Databricks Community

Lanz · ‎10-17-2024

When launching an AutoML experiment on Databricks, the default run splits the dataset randomly with 60% for training, 20% for validation, and 20% for testing. Starting from ML Runtime 15.3, users can customize the dataset split in AutoML.

Use Case #1: Explicit Sample Categorization

If you want to specify the category for each sample explicitly, you can insert a column with values “train”, “validate”, or “test”. When calling the AutoML API, pass this column to the argument split_col as shown below.

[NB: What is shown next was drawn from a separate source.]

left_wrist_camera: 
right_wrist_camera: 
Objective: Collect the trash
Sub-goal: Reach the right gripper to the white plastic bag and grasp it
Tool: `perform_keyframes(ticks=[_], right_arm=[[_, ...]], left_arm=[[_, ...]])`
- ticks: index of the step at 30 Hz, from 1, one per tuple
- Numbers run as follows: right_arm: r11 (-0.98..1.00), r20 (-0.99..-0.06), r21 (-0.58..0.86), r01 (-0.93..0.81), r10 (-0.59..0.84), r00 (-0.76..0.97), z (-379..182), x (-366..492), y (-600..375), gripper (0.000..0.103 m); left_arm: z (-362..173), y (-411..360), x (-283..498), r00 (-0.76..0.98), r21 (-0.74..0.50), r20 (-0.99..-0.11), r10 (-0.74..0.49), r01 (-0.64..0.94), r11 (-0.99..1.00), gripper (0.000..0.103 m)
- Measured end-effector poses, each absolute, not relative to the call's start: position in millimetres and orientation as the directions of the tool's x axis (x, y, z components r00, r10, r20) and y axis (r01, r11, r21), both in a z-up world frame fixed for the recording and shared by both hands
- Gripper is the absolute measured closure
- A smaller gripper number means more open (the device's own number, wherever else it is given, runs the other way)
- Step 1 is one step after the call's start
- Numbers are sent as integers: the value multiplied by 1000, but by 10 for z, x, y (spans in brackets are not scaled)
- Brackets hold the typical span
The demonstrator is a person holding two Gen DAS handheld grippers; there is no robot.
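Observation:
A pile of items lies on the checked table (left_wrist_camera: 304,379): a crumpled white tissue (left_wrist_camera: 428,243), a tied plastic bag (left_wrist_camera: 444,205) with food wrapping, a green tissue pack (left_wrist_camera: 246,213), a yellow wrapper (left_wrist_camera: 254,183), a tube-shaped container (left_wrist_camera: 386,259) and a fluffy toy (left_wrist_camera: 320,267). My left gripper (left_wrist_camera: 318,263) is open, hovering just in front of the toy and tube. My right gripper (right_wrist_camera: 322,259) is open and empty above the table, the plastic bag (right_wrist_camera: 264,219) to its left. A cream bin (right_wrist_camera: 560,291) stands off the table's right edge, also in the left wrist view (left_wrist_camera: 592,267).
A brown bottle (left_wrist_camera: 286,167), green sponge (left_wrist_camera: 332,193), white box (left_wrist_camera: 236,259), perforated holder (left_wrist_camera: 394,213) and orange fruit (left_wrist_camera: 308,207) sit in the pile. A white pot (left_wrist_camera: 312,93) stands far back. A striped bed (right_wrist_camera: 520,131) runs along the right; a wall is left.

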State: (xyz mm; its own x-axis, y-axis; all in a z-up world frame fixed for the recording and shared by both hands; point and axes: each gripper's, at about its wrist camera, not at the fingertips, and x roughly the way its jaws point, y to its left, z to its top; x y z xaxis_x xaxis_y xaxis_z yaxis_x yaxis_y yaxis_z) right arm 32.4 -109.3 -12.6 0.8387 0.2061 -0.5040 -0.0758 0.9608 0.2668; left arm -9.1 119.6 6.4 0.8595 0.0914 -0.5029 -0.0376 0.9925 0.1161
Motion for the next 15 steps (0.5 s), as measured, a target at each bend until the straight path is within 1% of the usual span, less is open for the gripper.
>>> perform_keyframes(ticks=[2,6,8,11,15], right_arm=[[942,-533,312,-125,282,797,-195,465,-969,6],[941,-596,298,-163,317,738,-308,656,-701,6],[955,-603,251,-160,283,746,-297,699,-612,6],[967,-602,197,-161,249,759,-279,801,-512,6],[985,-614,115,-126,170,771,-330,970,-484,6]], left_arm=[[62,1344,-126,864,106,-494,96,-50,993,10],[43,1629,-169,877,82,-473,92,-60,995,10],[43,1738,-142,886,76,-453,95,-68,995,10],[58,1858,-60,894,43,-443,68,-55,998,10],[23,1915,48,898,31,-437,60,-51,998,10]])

The AutoML experiment will split the dataset based on this column.

from databricks import automl
summary_regress = automl.regress(df_regress, target_col="target", split_col="custom_split")

Use Case #2: Custom Split Ratios

If you prefer AutoML to split the dataset with a different ratio than the default 60:20:20, you can populate a new column with the target ratio and apply the same split_col argument as in Use Case #1. For example, to split the dataset with an 80:10:10 ratio, you can do the following:

from pyspark.sql.functions import when, rand

seed = 42 # define your seed here for reproduction
train_ratio, validate_ratio, test_ratio = 0.8, 0.1, 0.1 # define your preferred ratios here

df = df.withColumn("random", rand(seed=seed))
df = df.withColumn("custom_split", when(df.random < train_ratio, "train")
                                    .when(df.random < 1-test_ratio, "validate")
                                    .otherwise("test"))
df = df.drop("random")

You can also define different split ratios for different classes in a classification problem as follows:

from pyspark.sql.functions import lit

seed = 42 # define your seed here for reproduction
ratios = { # define your preferred ratios here
   "1": (0.7, 0.2, 0.1),  # For class 1, 70% train, 20% validate, 10% test
   "2": (0.8, 0.1, 0.1)   # For class 2, 80% train, 10% validate, 10% test
}

# Sample for training data
train_df = df.sampleBy("label", fractions={x: y[0] for x, y in ratios.items()}, seed=42)
train_df = train_df.withColumn("custom_split", lit("train"))

# Subtract training data from original DataFrame
remaining_df = df.join(train_df, df.columns, "left_anti")

# Sample for validation data
validate_df = remaining_df.sampleBy("label", fractions={x: y[1] / (y[1] + y[2]) for x, y in ratios.items()}, seed=42)
validate_df = validate_df.withColumn("custom_split", lit("validate"))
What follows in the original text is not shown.